SimScale CAE Forum

Odd results from CFD analysis


#1

I have some results from a CFD analysis that look odd to me. It is a very simple analysis of a 2 m long pipe 51 mm in diameter and 0.5 m/sec flow rate through the pipe. The simulation converges just fine but when I plot y+, the values are different on either side of the pipe. Why would y+ vary around the pipe?

The two plots are shown below and here is the project link:

https://www.simscale.com/workbench/?pid=8551695135400162475


#2

Hi @mas985!

I would suppose that this is coming from the mesh quality, namely coarse mesh near the wall and non-normal velocity distributions along the pipe and of course high y+ at the inlet - have you tried refining the mesh and had a look the result afterwards? Will have to check it myself first what’s going on there. @Get_Barried & @DaleKramer, you guys have discussed quite frequently about these issues as far as I can remember, any ideas from your side?

Best,

Jousef


#3

Yes, I am using a medium mesh with wall inflation so the mesh is fairly well refined. Also, the mesh is identical on both sides so the the y+ values should be identical as well.


#4

Hi @mas985,

The issue with SnappyHexMesh (the meshing algo) is that it is an iterative mesher and generates layers upon layers. If you read through the workflow of Snappy, you will see that there is a step where it attempts to conform and reiterate the mesh to best fit the geometry.

This is good when complex geometries are involved as it means less work individually refining specific areas which would take a lot of time. But in your case of a simple geometry, it continues to do the same thing. Referring to the figure below, you can see that the ends of the pipe are more refined than say the middle. The layers are iterated accordingly and thus you get a deviation of y+ as you progress through the geometry.

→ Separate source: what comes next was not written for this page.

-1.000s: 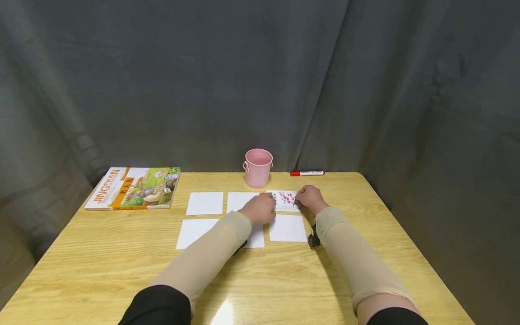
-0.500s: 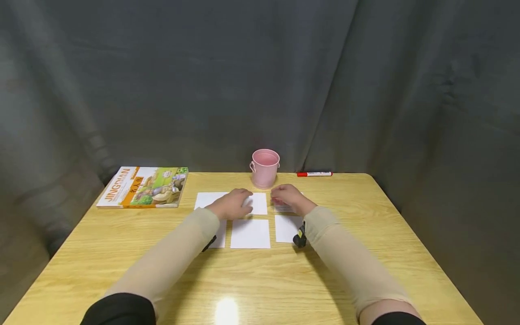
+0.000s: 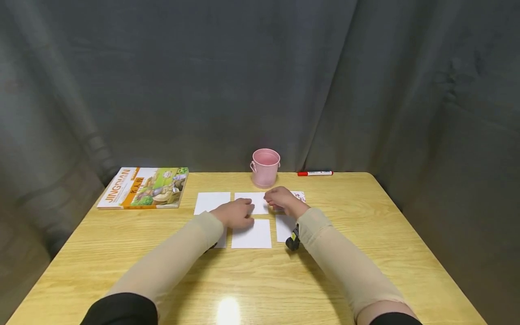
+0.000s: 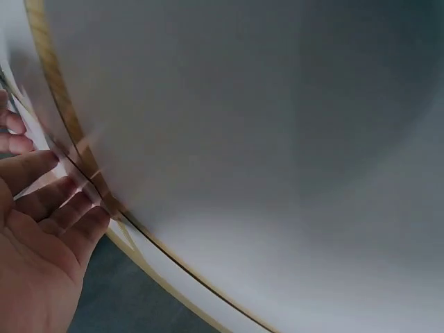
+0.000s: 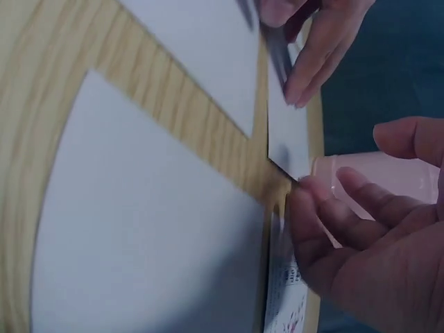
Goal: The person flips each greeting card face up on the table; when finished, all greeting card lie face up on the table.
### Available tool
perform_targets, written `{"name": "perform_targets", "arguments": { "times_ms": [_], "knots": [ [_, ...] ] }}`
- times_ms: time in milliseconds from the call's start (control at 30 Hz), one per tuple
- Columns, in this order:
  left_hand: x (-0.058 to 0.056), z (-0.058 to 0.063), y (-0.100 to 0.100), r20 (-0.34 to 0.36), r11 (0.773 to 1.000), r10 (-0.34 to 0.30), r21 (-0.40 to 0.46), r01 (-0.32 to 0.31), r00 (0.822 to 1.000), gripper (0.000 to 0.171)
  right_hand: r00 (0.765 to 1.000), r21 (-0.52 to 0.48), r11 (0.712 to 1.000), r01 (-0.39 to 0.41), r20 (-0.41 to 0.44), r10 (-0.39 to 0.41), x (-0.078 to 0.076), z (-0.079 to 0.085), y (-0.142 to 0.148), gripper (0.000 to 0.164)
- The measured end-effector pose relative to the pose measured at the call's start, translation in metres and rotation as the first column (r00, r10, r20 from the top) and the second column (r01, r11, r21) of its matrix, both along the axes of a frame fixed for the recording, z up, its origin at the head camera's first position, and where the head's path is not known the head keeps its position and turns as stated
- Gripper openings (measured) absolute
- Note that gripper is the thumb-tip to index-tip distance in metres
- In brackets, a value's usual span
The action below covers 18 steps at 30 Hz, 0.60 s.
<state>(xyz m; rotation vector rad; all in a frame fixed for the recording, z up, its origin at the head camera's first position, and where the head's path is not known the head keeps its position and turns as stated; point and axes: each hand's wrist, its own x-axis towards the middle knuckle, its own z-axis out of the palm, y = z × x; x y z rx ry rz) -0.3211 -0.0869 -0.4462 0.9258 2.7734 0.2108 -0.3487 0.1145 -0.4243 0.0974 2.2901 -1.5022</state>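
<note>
Several square white cards lie in two rows on the wooden table. In the head view, my left hand is over the gap between the back middle card and the front middle card, fingers extended. My right hand covers much of the back right card, whose red flower print peeks out beside it. Seen from the right wrist, my right fingertips meet the near corner of the back middle card, with the thumb held apart. The front left card is mostly hidden under my left wrist.
A pink bucket stands just behind the cards. A red-and-white marker lies along the table's back edge, right of the bucket. Books rest at the back left. A grey curtain hangs behind the table.
My left hand has left the flower card, going left. My right hand has shifted left from that card's right edge to the back middle card's edge. The head view has turned slightly.
</note>
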Motion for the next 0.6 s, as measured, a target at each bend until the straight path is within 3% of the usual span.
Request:
{"name": "perform_targets", "arguments": {
  "times_ms": [133, 267, 600],
  "knots": [
    [0.002, 0.001, 0.001, 0.027, 0.999, 0.028, 0.017, -0.028, 0.999, 0.059, 0.999, -0.101, 0.994, 0.032, 0.018, -0.030, 0.004, 0.003, -0.001, 0.040],
    [0.002, 0.002, -0.001, 0.035, 0.998, 0.044, 0.039, -0.045, 0.998, 0.060, 0.998, -0.177, 0.983, 0.046, -0.021, -0.051, 0.003, -0.003, -0.003, 0.043],
    [0.000, 0.006, 0.003, 0.047, 0.994, 0.059, 0.094, -0.063, 0.997, 0.054, 0.993, -0.144, 0.984, 0.106, -0.041, -0.113, -0.004, -0.023, -0.003, 0.014]
  ]
}}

The potential fix would be set a topological entity set for the inlet and outlet so that the automatic mesher will not attempt to refine the ends of the pipe. By controlling this you force the mesh to be consistent through out the pipe and as such the layering process will also be consistent through the iterations. However, this specific workflow may not work as the automatic mesher has changed since the last time I used it. If we are unable to control the mesher, then we will need to switch to the parametric one where we have greater control.

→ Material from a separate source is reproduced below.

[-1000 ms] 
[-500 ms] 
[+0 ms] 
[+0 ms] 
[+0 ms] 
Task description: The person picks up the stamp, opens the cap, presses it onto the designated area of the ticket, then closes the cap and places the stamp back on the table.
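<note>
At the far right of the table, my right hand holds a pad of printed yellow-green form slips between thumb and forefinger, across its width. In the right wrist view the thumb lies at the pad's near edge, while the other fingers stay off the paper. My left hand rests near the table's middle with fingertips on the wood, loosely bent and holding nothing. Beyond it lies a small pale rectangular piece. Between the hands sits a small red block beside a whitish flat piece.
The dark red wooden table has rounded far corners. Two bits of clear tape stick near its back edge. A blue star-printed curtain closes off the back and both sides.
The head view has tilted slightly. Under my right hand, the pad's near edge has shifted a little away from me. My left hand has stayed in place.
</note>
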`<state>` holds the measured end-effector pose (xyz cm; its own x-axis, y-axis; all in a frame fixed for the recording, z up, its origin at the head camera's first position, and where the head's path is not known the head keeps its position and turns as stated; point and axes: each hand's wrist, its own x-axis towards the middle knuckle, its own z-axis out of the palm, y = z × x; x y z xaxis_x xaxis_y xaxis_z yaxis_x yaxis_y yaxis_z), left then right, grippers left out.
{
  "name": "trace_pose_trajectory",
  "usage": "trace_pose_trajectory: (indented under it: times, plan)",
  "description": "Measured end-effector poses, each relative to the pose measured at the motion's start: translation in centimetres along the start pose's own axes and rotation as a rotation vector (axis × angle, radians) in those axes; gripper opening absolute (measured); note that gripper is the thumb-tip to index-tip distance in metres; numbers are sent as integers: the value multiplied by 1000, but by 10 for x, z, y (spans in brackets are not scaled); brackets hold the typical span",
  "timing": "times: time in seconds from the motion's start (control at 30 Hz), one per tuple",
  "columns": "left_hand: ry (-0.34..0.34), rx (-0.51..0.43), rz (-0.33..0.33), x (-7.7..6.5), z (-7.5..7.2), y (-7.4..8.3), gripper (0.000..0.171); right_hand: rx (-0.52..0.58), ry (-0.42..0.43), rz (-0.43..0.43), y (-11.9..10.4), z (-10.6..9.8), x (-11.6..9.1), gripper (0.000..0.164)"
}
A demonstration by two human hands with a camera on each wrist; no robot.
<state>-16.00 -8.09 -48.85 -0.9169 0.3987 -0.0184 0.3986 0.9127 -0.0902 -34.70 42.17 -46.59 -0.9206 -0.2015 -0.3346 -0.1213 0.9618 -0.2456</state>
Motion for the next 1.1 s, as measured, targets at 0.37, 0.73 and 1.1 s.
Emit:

Try this out and let us know how it goes.

Do consider your simulation as well. Selection of turbulence model and usage of wall functions will dictate your y+ values.

Cheers.

Regards,
Barry


#5

I was not referring to the inlet and outlet of the pipe. Please look at the pictures again. If I rotate the pipe 180 degrees along the x axis (Pos Z vs Neg Z), I get a completely different y+ value on the opposite side around the circumference. 180 degrees opposite one side of the pipe (around circumference) mid-pipe, should have identical results because the mesh is identical.


#6

Hi @mas985,

I am aware of your issue in that you want the y+ (layering) to be consistent throughout the pipe lengthwise.

What I mentioned previously is a possible solution to control the mesh so that you can achieve that. In order to control this we need to take special care of the inlet and outlet of the pipe as non-intuitive as it sounds. This possible fix also applies to ensuring that both ends of the pipe can have the same y+.

The mesh is not exactly identical as the iterative nature of SnappyHexMesh means that this is not that simple to control.

Do correct me again if you feel that I completely missed the mark.

Cheers.

Regards,
Barry


#7

Hey guys,
As Barry correctly mentioned the mesh is not symmetric (see picture posted by Barry above). You can see the difference in the first layer thickness across the pipe influencing the turbulence variables and consequently the y+. Once the issue with the mesh is fixed you should have no such problems with “strong” asymmetric y+ distribution again.

Cheers,

Jousef


#8

I guess I had assumed the mesh would be symmetrical since the pipe is symmetrical around the x-axis. I am more interested in the maximum y+ on the wall so I will just reduce the layering size to make sure all the wall cells are less than 1 y+ for resolving the wall.